Lines where the string "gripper" appears are to be copied from the entries below.
::::::::
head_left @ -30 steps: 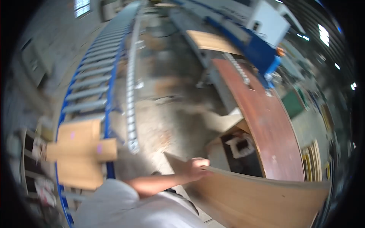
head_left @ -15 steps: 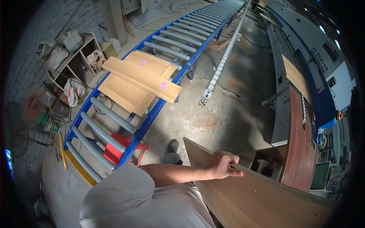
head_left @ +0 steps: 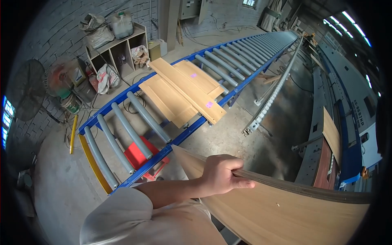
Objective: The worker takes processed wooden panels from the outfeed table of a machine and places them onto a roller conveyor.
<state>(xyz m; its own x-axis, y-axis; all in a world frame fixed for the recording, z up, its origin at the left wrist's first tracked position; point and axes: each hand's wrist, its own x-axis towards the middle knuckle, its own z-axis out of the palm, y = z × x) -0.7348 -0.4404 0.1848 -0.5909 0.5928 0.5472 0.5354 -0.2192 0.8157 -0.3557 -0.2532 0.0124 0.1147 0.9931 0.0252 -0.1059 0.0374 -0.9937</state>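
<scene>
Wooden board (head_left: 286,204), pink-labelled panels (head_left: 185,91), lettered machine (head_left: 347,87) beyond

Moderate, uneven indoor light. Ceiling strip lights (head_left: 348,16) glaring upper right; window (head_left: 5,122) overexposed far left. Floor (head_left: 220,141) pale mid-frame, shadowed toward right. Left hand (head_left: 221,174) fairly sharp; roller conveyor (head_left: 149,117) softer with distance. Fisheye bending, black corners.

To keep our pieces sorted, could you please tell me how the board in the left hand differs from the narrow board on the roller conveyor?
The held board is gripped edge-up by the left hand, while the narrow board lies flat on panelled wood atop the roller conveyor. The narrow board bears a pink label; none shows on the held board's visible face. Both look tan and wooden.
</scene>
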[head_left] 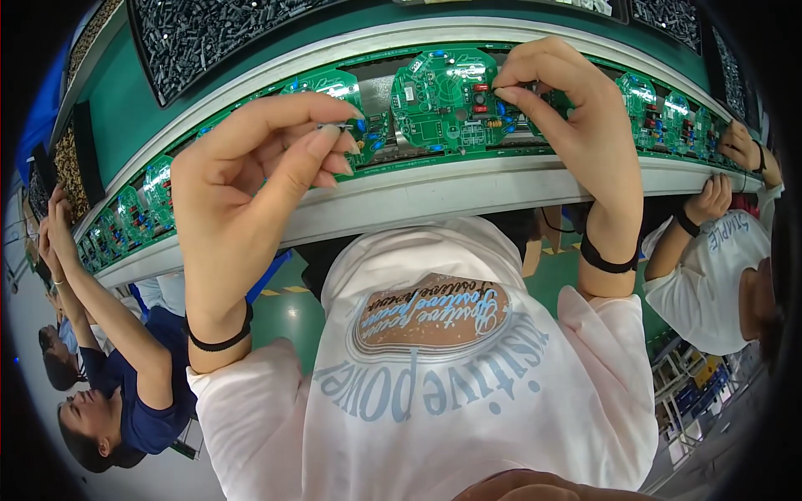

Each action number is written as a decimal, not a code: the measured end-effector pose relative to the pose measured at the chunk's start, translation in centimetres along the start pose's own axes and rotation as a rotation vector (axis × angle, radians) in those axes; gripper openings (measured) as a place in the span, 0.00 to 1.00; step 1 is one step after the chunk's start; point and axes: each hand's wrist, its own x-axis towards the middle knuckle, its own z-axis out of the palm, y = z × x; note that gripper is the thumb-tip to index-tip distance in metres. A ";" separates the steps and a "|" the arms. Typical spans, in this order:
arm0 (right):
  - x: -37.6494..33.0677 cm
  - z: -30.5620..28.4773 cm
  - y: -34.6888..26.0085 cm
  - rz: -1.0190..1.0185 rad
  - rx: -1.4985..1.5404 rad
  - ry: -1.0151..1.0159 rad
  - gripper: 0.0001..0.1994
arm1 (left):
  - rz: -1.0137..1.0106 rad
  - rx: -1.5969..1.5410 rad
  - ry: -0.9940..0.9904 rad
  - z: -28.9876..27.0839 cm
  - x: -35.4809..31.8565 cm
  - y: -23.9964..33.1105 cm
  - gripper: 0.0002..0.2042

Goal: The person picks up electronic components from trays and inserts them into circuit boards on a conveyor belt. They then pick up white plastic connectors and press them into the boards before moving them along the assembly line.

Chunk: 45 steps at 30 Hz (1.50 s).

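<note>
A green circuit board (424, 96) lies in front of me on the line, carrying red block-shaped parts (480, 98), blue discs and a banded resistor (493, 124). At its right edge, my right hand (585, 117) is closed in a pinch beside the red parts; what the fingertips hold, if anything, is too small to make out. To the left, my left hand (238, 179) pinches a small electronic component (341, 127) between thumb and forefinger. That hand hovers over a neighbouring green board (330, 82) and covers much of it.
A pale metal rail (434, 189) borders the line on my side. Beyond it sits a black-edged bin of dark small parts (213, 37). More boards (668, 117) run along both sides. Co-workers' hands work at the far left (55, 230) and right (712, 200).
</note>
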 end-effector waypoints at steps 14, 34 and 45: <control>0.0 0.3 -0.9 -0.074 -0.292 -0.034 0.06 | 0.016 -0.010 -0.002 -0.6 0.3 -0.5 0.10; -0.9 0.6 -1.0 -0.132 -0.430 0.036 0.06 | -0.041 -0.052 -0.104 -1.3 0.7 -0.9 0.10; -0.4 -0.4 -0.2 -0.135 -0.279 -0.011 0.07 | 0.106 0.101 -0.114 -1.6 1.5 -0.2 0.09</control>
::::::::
ANSWER SPACE:
Each action number is written as a decimal, not a code: the measured end-effector pose relative to the pose measured at the chunk's start, translation in centimetres along the start pose's own axes and rotation as a rotation vector (axis × angle, radians) in those axes; gripper openings (measured) as a place in the span, 0.00 to 1.00; step 1 is one step after the chunk's start; point and axes: each hand's wrist, its own x-axis towards the middle knuckle, its own z-axis out of the palm, y = z × x; note that gripper is the thumb-tip to index-tip distance in metres. A ";" separates the steps and a "|" the arms. Typical spans, in this order:
  - gripper: 0.0001..0.1994
  - gripper: 0.0002..0.2042

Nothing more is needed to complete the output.